* [YOUR GOAL]
Only the lines from the one with "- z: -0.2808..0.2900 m" through the last belong in the output; print them exactly as given below.

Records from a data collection
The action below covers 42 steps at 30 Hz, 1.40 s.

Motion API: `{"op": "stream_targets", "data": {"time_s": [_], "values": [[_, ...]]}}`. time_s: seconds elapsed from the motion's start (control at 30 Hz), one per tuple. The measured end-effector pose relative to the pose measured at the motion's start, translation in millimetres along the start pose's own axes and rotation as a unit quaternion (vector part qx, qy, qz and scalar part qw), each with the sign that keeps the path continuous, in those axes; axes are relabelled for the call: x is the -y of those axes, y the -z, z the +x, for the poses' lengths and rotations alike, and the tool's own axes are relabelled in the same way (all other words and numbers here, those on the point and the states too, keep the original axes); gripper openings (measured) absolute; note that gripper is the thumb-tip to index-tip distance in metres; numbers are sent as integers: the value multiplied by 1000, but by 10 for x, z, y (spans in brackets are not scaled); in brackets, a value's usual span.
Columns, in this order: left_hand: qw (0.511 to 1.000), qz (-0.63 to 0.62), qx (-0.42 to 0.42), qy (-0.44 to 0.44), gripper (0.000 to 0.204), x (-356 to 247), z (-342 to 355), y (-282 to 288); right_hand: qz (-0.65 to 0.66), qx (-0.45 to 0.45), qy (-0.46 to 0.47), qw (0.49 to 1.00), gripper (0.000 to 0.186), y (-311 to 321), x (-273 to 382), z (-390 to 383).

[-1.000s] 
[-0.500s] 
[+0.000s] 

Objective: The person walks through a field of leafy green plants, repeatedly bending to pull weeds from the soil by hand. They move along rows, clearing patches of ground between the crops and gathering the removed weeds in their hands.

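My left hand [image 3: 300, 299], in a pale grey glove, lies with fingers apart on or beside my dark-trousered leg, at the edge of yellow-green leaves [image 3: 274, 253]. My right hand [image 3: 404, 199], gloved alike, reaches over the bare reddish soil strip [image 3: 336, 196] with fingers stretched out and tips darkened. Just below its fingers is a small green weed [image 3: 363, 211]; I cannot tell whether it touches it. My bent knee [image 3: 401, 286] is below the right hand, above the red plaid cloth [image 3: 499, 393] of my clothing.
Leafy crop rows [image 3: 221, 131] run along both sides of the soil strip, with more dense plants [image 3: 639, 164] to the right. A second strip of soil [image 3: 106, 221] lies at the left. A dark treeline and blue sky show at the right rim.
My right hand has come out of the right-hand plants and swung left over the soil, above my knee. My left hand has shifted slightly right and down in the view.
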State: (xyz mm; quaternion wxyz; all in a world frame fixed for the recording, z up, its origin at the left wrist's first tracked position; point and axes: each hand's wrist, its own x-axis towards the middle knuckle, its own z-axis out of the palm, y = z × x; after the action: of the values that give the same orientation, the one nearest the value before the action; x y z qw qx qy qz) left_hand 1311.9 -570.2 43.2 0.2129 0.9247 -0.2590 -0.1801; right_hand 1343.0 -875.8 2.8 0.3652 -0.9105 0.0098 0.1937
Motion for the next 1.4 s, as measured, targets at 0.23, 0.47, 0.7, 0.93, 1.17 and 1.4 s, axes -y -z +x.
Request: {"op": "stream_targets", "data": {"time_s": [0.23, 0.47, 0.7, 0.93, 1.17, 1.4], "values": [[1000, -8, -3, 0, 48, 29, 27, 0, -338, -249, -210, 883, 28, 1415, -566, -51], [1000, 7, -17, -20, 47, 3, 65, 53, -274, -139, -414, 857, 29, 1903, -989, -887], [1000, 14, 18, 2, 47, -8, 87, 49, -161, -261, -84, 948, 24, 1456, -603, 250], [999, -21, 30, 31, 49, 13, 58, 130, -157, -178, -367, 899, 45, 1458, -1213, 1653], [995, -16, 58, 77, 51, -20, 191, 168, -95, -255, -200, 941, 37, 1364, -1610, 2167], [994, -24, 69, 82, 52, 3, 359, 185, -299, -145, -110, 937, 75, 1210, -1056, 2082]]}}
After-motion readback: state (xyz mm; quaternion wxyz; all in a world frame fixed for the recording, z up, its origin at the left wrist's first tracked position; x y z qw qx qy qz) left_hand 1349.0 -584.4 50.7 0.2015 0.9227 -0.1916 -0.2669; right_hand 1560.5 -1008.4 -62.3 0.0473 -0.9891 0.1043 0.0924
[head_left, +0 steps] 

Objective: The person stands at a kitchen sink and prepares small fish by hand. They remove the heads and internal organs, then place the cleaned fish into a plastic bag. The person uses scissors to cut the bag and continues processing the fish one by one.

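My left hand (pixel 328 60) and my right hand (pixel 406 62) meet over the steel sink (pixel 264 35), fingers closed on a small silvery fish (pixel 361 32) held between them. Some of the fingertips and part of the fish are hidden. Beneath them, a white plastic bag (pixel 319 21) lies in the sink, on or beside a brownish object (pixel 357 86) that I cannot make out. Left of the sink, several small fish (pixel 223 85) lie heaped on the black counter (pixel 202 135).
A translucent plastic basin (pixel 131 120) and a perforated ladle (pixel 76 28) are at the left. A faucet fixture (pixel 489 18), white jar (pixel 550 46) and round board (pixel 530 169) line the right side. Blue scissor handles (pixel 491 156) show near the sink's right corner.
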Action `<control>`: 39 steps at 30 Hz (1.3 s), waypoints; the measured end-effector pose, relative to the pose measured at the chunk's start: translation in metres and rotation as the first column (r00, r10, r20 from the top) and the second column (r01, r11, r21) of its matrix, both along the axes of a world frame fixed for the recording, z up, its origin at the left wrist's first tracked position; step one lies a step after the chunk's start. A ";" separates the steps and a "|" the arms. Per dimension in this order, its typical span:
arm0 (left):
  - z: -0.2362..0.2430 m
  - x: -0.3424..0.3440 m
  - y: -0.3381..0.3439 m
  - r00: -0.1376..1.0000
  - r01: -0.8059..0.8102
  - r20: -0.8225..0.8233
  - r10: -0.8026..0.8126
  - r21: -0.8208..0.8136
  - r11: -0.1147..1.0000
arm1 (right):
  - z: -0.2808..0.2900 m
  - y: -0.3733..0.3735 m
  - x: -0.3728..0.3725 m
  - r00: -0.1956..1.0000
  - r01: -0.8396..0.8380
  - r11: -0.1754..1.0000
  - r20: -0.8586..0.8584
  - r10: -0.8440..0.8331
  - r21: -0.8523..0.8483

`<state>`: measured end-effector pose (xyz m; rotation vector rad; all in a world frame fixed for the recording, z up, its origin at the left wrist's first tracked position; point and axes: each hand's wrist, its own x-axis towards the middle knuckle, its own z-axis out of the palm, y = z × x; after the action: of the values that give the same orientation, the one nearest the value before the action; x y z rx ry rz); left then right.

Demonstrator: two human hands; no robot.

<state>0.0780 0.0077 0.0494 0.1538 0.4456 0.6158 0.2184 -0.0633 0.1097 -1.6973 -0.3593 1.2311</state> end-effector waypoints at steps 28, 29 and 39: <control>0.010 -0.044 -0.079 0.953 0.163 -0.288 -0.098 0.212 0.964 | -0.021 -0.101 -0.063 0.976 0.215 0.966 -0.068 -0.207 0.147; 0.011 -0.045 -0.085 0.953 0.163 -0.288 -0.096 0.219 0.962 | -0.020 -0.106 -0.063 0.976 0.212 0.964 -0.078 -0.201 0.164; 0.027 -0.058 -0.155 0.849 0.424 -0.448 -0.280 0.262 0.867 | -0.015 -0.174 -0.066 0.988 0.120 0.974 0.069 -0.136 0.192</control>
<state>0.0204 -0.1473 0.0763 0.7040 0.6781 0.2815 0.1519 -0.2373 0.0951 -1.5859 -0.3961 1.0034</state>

* [RESULT FOR THIS EXERCISE]
  - z: -0.2808..0.2900 m
  - y: -0.3733..0.3735 m
  - x: -0.3728..0.3725 m
  - r00: -0.1956..1.0000
  - r01: -0.8396..0.8380
  - r11: -0.1754..1.0000
  - r20: -0.8586..0.8584
  - r10: -0.8440..0.8331
  - r21: -0.8523..0.8483

`<state>`: measured end-effector pose (xyz m; rotation vector rad; all in a world frame fixed for the recording, z up, its origin at the left wrist's first tracked position; point and axes: each hand's wrist, its own x-axis towards the middle knuckle, its own z-axis out of the palm, y = z × x; after the action: of the values that give the same orientation, the one nearest the value before the action; x y z rx ry rz); left then right.

Demonstrator: two human hands; no robot.

<state>0.0780 0.0077 0.0494 0.1538 0.4456 0.6158 0.2184 -0.0633 0.1097 -1.6973 -0.3593 1.2311</state> end-effector waypoints at steps 28, 29 and 39: <control>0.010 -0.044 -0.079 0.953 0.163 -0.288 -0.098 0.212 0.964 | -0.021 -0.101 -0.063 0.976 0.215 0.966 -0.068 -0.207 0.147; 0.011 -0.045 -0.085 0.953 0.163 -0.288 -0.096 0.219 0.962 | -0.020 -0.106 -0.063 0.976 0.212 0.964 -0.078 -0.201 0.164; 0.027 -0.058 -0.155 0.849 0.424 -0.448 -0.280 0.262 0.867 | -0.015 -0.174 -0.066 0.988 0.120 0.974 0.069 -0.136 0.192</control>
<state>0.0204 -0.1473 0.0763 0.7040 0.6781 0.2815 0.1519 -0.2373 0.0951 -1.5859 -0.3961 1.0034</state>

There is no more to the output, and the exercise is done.